2010 Women's Soccer Team


In what capped an undefeated run for the ages, the 2010 Otterbein women's soccer team finished its memorable season with an NCAA Final Four appearance under the bright lights in San Antonio, Texas. The Cardinals, compiling a 20-0-4 record, played their last match against Hardin-Simmons University (Texas) after traveling over 1,300 miles to Blossom Soccer Stadium for the national semifinal.

But let’s take you back for a second. Otterbein's lineup returned almost fully intact from a 2009 season that saw the group lose a double-overtime thriller in the NCAA Sweet 16 to powerhouse Messiah in Baltimore, Md. The team came back with huge goals and expectations, beginning the year ranked No. 10 nationally and opening the schedule with four victories… by an aggregate score of 11-0.

A disappointing 0-0 draw at nearby Denison provided further motivation, as the Cards regrouped to finish the regular season on a 12-match winning streak. Many of those were not easy, however, with three settling 1-0 on goals occurring after the 75th minute.

Despite moving up to No. 3 in the national poll, Otterbein was oddly moving down the regional rankings based on controversial "strength of schedule" perceptions. For whatever reason, an NCAA at-large bid (should the team not win its conference), appeared to be in question.

Nevertheless, the group delivered a pair of 1-0 results in the Ohio Athletic Conference Tournament (including a walk-off score from senior Tara Smith in overtime of the Final) to make the Big Dance once again.
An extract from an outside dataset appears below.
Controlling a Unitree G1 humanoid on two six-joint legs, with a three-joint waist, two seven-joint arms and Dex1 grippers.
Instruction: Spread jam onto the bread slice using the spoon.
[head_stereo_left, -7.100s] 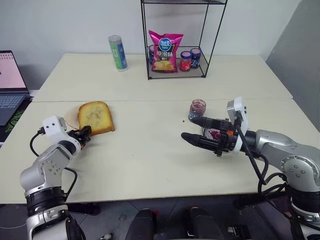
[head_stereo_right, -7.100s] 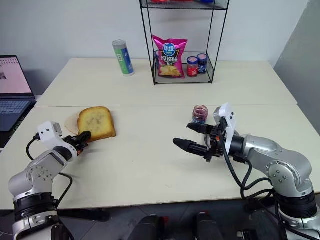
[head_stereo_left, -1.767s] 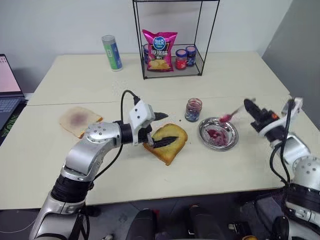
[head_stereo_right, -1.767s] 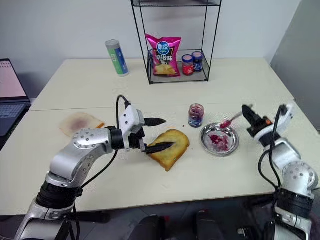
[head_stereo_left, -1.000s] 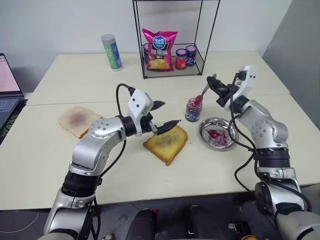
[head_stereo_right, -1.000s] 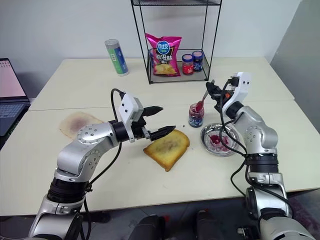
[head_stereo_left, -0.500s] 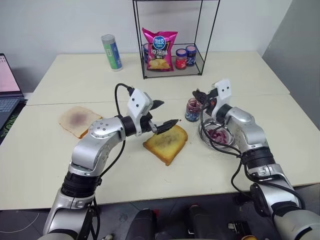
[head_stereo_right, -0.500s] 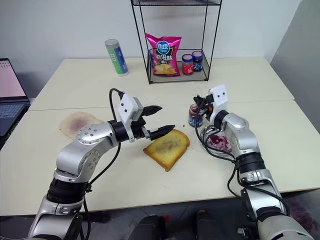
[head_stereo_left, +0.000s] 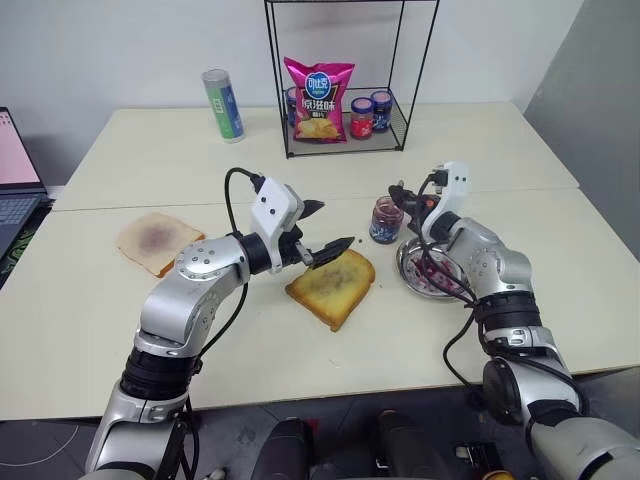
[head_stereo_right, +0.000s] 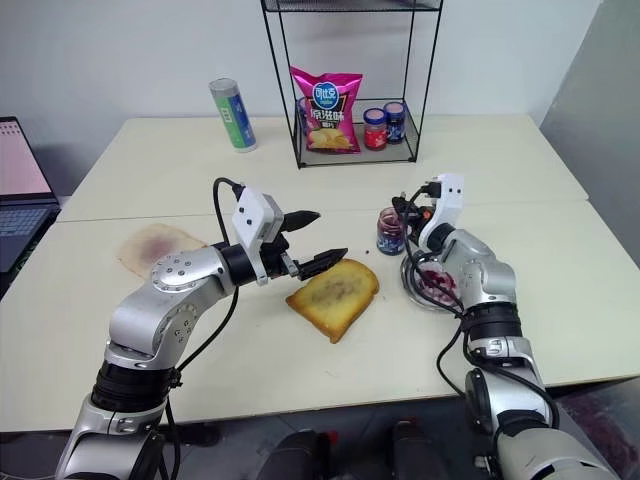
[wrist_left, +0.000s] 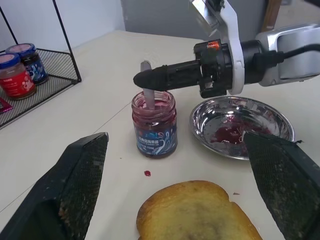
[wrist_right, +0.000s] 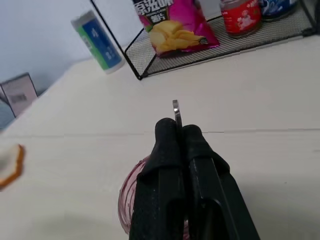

Otterbein then advanced in the regional with a 1-0 victory over Calvin, on a goal from All-American Jenny Knox in the 86th minute, followed by a 2-0 triumph against returning national runner-up Washington University in the second round.

The wild and crazy Sweet 16/Elite 8 weekend took place this time in Dubuque, Iowa at the campus of Loras College. Otterbein found itself down a player vs. the No. 4-ranked (and host) Duhawks after four-year leading scorer Lindsey Rudibaugh received her second yellow card, but rallied to advance in penalty kicks following a scoreless draw.
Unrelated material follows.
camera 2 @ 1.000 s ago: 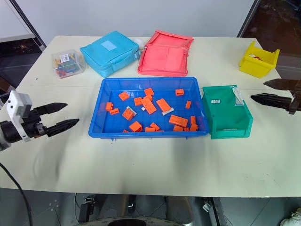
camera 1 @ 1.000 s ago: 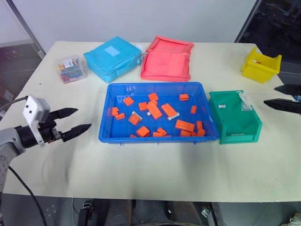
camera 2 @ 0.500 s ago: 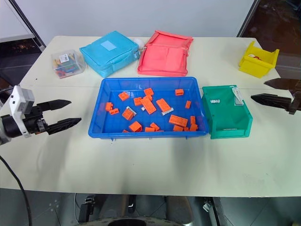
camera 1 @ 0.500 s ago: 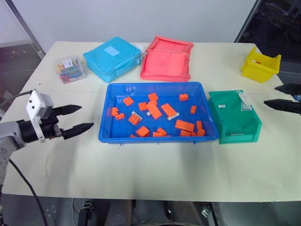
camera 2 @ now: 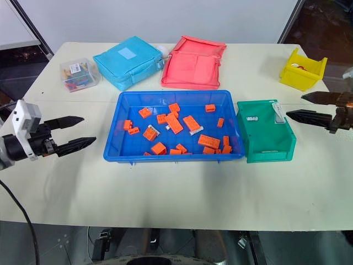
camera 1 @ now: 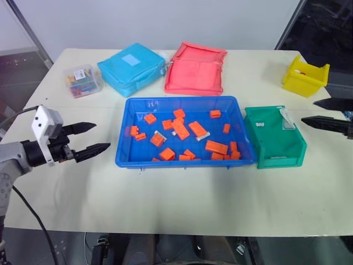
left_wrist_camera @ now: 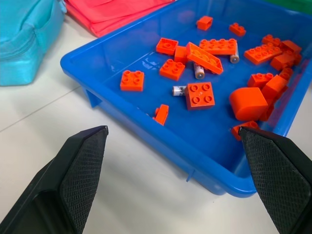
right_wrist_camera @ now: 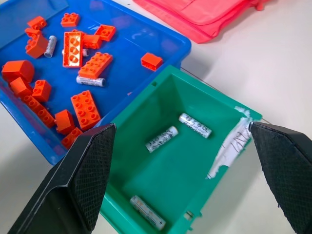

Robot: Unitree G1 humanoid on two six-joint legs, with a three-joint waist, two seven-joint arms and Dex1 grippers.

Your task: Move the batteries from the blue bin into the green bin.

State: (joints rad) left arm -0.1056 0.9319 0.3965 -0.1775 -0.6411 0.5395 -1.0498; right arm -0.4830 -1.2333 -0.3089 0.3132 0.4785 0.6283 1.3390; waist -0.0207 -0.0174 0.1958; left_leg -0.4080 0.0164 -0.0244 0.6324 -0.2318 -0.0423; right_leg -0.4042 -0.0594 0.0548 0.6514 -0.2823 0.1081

The Cards played a highly-anticipated rematch against Denison the next day, with Alyssa Hale stepping in for Rudibaugh, and trailed for the first/only time all season. The Big Red scored at the 35:44 mark, but Otterbein countered 38 seconds later on a timely goal from sophomore Rachel Denz. The slugfest eventually found penalty kicks, where senior Tara Carter (the soon-to-be National Goalkeeper of the Year) stepped into the spotlight once more and helped push her team into the Final Four.

The Otterbein/Hardin-Simmons showdown featured a pair of schools with top-five rankings yet very contrasting methods. HSU was the nation's highest-scoring team with over 100 goals on the season. Otterbein, meanwhile, boasted the top defensive unit with just four goals allowed.
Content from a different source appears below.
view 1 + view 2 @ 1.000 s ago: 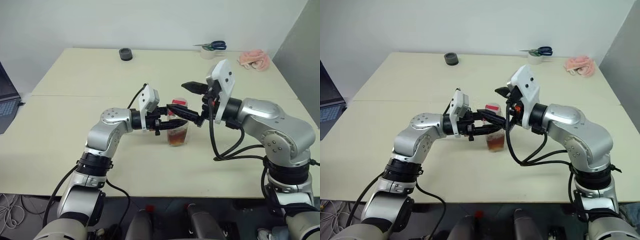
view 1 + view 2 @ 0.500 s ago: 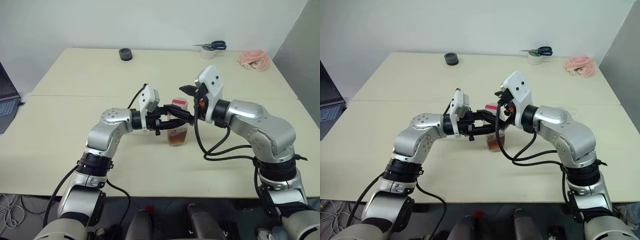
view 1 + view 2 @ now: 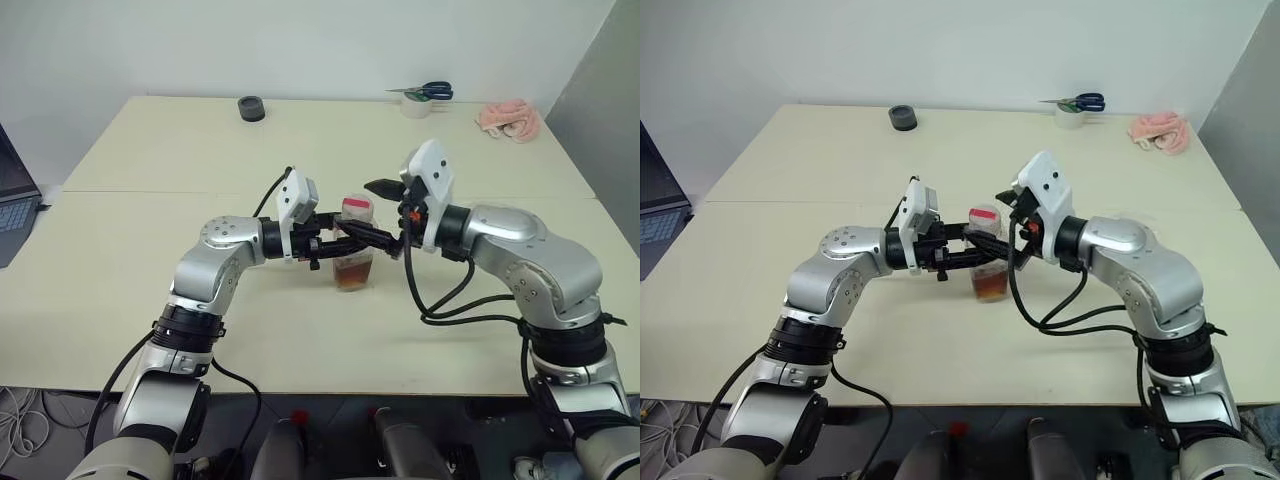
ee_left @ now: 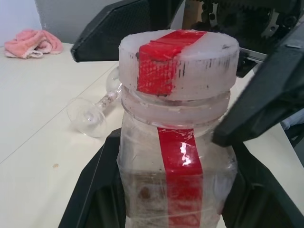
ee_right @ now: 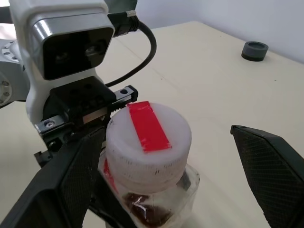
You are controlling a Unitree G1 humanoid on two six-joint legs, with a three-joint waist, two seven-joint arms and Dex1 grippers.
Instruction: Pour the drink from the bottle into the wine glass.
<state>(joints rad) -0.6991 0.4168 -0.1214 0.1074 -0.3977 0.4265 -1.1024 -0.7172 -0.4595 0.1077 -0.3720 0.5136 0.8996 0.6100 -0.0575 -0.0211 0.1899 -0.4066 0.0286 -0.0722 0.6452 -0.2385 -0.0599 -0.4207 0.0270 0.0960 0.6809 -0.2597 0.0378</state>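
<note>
left pincer clamping bottle — right pincer spread

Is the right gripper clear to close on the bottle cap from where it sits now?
Probably yes. The right gripper is open, one finger on each side of the cap, with nothing between them. The left gripper grips the bottle lower down, below the cap.

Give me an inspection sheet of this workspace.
Surface: cream table, seam across it.
Job's things: bottle upright, cap on, brown drink inside; wine glass lying on its side beyond it.
Clutter: black roll, tape roll with scissors on top, pink cloth, all at the far edge.
Grippers: left gripper shut on bottle; right gripper open around the cap.
Cables: black loops under right arm.
Surroundings: white wall, laptop at left.
</note>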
Both sides had prime opportunities throughout a match that saw a bit of everything, but all chances came up empty (in one fashion or another) as the match remained scoreless through 110 minutes. Unfortunately, Otterbein's push for a national title came to an end in penalty kicks as Hardin-Simmons emerged on a 4-2 tally. The Cowgirls scored twice in the opening six minutes the next day to beat Messiah for the crown.

Eight seniors (Carter, Knox, Rudibaugh, Rachel Degen, Hannah Fairbanks, Cristen Herold, Tara Smith and Laura Vasbinder) were all multi-year starters that helped the program go 58-4-7 across their last three seasons.

But it was more than just them. Very little is accomplished without Hale and fellow junior Adrienne Novak, the team’s second-leading scorer that year. Nothing happens without the loaded sophomore class, or a talented group of youngsters learning the ropes and pushing behind the scenes. They go nowhere without head coach Brandon Koons and his committed staff.


This special group of 30-plus individuals, together, represents the most decorated season in a program rich with tradition. They furthered a championship culture that was built before them, and one that fans still see today.